何とか自分を変えるきっかけとなった一冊が素 空慈(ソ コンジャ氏 韓国人キリスト教牧師)著 塩田今日子訳 『悟りの瞬間』でした。 禅の奥義書「伝灯録」を解く とサブタイトルがついています。 かつて名僧と呼ばれた人が悟りを得る瞬間を解説したものです。

自分の苦しみは宗教家の悟りとはかけ離れたものであっても当時の自分にとっては『悟り』という言葉に取りつかれたのでしょう。 時代背景も違い、他国の僧侶の悟りの瞬間が自分の人生に影響を与えるのかそんなことも考えず、何か難病の特効薬を求める気分でした。 読んでみて理解できたこと、心の重さがふと軽くなったことはあったのですが、以後も同様に日常のサラリーマンライフで悩みを募らせていたように思います。

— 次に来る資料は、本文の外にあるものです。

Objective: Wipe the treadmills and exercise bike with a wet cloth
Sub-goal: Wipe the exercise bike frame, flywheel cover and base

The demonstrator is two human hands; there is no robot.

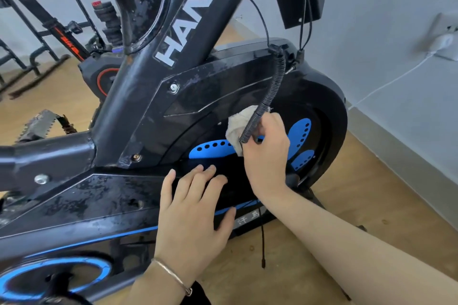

解説されていることにたとえ話は多く、せせらぎに流れていく笹船(笹の葉で作った船)を上から見ているというのがあります。 笹船が自分なら渦巻く激流に翻弄され、眼前の光景は激しい水流と流れてゆく陸地の景色でしょうか。 それを上から眺めてみると小さなせせらぎを笹の葉の船が静かに流れている光景だというのが『悟り』ということでした。

このたとえ話になるほどと思う人が多いかどうかわかりませんが、当時は!でした。 つまりは激流に流される自分も離れて見れば静かに流れる葉のようなものと理解しました。 しかしそう思っても当事者である笹船は激流を危険に思い、ストレスを感じながら流されていく不安から解放されるわけではありません。 何とかしたい、今の状況から抜け出したいと思う気持ちは変わりません。 それゆえ瞬間に心が軽くなっても翌日からのサラリーマンライフではパワハラから逃れられませんし、苦痛は感じていました。

教えとしてはそれを苦痛と感じることに意味はないということでしょうか。 もしそうなら苦痛がない分仕事に身が入り、ミスも減り、嫌な上司はパワハラに意味のないことに気付くかもしれませんし、日々の生活は景色が違ってくるでしょう。

今もその本は手元にあり、過去3回読みましたが、最近また読んでみたいと思っています。 60歳を超えて『悟りとは?』と悩む愚かしさに嫌気もさしますが、日々は激流に流される笹船の気分です。